(THE PROBLEM) The answer is to be all of the data below, reproduced exactly.
+===+
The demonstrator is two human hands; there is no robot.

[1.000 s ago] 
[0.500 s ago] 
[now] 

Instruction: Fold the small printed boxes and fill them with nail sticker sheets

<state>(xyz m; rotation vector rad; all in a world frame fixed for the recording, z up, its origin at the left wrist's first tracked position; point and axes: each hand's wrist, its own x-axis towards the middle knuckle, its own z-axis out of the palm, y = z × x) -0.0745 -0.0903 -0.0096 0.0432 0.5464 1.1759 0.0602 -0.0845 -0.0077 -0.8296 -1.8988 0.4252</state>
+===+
(ANSWER AREA)
The demonstrator is two human hands; there is no robot.

[1.000 s ago] 
[0.500 s ago] 
[now] 

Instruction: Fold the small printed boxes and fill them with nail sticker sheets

<state>(xyz m; rotation vector rad; all in a world frame fixed for the recording, z up, its origin at the left wrist's first tracked position; point and axes: each hand's wrist, its own x-axis towards the middle knuckle, its own z-axis out of the palm, y = z × x) -0.0745 -0.0903 -0.0096 0.0432 0.5464 1.1759 0.0602 -0.0845 -0.0077 -0.8296 -1.8988 0.4252</state>

This output is complete, and the exercise is done.